Preserving Real Client IPs Across an Edge → Production Envoy Chain

This document describes how to preserve the original client IP across an edge → tunnel → production proxy chain when using Envoy Gateway with mergeGateways, mixed HTTPS / SSH traffic, and a netbird overlay between sites. The same principles apply to any setup with an L4 NAT in the path (AWS NLB, kube-proxy, HAProxy, etc.) — netbird is just one example.

:::note Why Gitea as the worked example? Gitea is convenient here because it exposes both HTTP (web UI, API) and SSH (git operations) on separate listeners, which lets a single document cover both mental models side by side: XFF carrying the client IP after L7 termination, and PPv2 carrying it across pure-L4 hops to a non-HTTP application. The patterns aren't Gitea-specific. Every app you'd put behind this gateway falls into one of the two paths — pure-HTTP services (a web app, an API, a registry) follow the HTTPS path; pure-TCP services (Postgres, Redis, MQTT, an SMTP relay) follow the SSH-style chain. Substitute your own backend and the policies don't change. :::

Architecture

              ┌──────────────────────────────────────┐
              │            Edge cluster              │
              │   ┌─────────────┐                    │
  client ───► │   │ edge envoy  │── outbound ─┐      │
              │   │ (L4 only)   │             │      │
              │   └─────────────┘             │      │
              │              ┌────────────────▼─────┐│
              │              │ netbird sidecar (WG) ││
              │              └──────────┬───────────┘│
              └─────────────────────────┼────────────┘
                                        │  encrypted WG
              ┌─────────────────────────┼────────────┐
              │     Production cluster  │            │
              │              ┌──────────▼─────────┐  │
              │              │ netbird peer (NAT) │  │
              │              └──────────┬─────────┘  │
              │              ┌──────────▼─────────┐  │
              │              │ production envoy   │  │
              │              │  TLS terminate +   │  │
              │              │  HTTPRoute / TCP   │  │
              │              └────┬──────────┬────┘  │
              │                   │          │       │
              │           ┌───────▼────┐ ┌───▼─────┐ │
              │           │  HTTP      │ │  Gitea  │ │
              │           │  backends  │ │ rootless│ │
              │           │ (cleartext │ │ SSH:2222│ │
              │           │  in-cluster)│└─────────┘ │
              │           └────────────┘             │
              └──────────────────────────────────────┘

Routes:

HTTPS: TLSRoute (SNI passthrough) at the edge, HTTPRoute at production. The production envoy terminates TLS using a wildcard certificate; the edge envoy never sees cleartext or holds any cert. Once production has terminated, traffic flows in cleartext to in-cluster backends with X-Forwarded-For carrying the client IP.
SSH: TCPRoute end to end, terminating at Gitea's built-in SSH server (rootless image, listens on 2222).
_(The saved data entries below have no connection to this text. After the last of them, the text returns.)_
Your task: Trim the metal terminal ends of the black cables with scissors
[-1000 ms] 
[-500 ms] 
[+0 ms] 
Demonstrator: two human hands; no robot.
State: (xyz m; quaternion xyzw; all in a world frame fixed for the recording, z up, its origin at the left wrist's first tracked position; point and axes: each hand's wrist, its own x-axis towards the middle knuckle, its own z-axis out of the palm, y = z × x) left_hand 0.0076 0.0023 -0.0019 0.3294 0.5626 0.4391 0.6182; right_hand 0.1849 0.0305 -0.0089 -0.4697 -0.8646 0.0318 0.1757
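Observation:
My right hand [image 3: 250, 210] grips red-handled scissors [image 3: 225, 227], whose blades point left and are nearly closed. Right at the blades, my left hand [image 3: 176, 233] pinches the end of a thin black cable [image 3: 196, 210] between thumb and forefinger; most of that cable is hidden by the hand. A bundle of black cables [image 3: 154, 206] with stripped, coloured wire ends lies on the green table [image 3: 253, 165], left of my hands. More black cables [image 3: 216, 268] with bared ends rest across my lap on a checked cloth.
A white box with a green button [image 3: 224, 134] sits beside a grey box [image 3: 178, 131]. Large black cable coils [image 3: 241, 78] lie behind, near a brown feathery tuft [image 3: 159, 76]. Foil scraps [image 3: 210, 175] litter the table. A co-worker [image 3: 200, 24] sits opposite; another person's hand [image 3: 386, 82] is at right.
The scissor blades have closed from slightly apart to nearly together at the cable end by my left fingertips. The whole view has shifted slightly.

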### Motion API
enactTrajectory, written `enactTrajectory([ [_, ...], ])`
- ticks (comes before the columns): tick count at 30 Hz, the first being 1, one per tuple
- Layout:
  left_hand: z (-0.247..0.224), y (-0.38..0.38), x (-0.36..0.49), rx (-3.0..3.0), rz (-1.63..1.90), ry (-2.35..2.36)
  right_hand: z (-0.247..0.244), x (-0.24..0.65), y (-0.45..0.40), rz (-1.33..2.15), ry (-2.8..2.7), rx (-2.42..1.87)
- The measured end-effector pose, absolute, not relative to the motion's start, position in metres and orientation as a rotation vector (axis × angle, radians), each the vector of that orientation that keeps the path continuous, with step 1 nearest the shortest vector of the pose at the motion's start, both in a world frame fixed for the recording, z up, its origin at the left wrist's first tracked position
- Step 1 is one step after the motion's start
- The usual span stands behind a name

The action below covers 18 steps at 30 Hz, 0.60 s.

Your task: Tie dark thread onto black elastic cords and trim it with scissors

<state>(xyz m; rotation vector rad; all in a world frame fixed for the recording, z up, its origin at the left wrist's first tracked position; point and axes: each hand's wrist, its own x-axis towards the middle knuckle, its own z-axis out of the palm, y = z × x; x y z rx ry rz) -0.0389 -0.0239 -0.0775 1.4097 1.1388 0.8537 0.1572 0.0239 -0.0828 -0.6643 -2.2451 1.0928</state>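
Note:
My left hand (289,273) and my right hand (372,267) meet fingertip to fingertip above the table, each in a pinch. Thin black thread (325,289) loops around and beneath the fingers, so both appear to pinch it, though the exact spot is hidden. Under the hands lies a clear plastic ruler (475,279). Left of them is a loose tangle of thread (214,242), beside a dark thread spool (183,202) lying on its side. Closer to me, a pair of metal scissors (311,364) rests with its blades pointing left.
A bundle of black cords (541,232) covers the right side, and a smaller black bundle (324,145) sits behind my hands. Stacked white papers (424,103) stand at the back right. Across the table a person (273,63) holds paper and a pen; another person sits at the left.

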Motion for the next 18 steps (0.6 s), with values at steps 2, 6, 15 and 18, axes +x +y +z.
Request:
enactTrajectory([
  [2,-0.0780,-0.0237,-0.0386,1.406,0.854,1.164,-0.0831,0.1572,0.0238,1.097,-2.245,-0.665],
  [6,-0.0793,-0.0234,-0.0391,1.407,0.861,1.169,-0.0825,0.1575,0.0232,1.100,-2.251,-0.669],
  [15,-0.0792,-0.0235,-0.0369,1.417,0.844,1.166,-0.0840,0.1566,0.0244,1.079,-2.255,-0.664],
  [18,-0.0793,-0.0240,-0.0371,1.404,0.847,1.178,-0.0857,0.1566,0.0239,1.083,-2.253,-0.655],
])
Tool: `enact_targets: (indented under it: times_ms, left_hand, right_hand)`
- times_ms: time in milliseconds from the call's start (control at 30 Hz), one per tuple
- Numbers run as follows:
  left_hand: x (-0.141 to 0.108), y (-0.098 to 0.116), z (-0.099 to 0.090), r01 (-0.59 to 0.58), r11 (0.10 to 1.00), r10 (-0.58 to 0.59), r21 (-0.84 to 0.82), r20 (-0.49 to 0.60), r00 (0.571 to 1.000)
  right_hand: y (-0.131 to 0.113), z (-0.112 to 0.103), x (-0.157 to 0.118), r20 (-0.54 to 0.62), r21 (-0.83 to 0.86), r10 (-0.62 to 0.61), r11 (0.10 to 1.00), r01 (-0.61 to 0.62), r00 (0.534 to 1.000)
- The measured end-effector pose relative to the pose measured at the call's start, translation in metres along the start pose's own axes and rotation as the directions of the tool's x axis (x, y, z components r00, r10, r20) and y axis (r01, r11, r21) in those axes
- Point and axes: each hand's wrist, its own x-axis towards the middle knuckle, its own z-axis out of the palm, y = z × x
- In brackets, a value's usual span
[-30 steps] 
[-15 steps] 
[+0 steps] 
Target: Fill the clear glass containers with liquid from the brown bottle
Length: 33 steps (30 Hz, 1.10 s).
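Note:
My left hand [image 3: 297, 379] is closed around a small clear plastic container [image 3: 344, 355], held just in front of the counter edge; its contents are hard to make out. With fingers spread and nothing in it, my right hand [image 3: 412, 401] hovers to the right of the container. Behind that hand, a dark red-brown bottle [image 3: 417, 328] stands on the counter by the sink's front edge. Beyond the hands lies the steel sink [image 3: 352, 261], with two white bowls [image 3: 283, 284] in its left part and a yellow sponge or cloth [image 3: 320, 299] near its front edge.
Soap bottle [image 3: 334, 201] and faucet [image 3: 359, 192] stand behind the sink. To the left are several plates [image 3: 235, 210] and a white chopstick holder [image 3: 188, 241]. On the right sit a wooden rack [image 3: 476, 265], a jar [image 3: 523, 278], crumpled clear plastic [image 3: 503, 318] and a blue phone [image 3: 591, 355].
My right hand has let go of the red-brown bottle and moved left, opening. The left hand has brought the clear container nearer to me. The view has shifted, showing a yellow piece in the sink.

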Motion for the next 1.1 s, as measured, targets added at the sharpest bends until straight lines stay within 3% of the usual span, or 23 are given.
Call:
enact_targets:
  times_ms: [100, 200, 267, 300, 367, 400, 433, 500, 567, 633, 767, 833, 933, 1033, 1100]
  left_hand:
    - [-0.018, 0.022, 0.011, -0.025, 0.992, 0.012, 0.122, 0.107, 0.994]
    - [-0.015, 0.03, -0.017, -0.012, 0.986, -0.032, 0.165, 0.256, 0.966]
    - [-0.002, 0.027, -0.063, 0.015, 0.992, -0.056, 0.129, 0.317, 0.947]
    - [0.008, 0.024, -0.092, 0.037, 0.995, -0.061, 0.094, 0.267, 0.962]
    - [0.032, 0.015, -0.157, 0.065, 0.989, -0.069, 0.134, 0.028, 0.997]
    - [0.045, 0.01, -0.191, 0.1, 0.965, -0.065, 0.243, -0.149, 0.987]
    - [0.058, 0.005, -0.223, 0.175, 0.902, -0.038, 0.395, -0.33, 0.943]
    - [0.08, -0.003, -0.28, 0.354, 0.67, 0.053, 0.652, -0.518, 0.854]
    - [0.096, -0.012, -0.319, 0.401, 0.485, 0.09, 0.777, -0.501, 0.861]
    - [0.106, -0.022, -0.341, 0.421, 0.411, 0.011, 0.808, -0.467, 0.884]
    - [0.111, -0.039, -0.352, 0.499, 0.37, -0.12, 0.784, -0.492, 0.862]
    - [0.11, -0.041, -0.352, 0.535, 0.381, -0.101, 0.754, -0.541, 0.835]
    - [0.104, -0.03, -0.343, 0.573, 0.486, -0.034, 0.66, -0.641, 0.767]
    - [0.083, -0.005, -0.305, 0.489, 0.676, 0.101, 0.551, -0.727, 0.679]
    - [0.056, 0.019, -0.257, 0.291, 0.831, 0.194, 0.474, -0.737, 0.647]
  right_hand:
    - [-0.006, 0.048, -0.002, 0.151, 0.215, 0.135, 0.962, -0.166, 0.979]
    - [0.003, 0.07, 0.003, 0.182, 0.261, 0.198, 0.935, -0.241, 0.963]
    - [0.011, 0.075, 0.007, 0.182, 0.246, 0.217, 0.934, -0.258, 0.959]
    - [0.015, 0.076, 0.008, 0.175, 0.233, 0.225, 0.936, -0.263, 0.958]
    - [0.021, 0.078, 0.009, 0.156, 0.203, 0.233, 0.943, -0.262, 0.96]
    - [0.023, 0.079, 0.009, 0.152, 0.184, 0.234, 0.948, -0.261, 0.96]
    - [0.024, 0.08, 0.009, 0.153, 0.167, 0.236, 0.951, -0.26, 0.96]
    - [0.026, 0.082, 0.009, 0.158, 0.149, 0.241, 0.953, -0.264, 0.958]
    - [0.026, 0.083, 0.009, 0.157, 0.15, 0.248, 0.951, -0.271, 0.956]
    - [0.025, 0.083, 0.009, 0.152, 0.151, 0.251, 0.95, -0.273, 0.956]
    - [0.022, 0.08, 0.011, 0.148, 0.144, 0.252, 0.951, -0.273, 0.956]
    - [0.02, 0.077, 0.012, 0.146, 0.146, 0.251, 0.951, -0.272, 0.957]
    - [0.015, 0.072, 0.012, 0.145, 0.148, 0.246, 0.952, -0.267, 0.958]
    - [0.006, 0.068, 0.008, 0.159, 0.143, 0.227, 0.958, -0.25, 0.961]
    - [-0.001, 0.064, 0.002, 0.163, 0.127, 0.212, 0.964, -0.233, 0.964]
This split — passthrough on the edge, termination in production — keeps the wildcard cert isolated to the trusted zone and gives production envoy full L7 visibility for header-based filtering, geoip, etc.

Why the client IP disappears

The netbird peer in production acts as a routing gateway. When it forwards a packet out of the WireGuard tunnel into the prod network, it rewrites the IP-layer source to its own address. This is normal masquerade behavior — anything not in the WireGuard mesh address space gets SNATed.

By the time a connection reaches the production envoy, the IP-layer source is the netbird peer's address. The real client's IP, and even the edge envoy's IP, have been overwritten and are unrecoverable from the IP layer.

X-Forwarded-For solves this for HTTP, but XFF lives inside the application protocol. It requires some proxy in the chain to terminate TLS and parse HTTP. With the edge envoy doing TLSRoute passthrough and the SSH path having no application-layer headers ever, there's no place for XFF until production envoy terminates TLS — or at all, in the SSH case.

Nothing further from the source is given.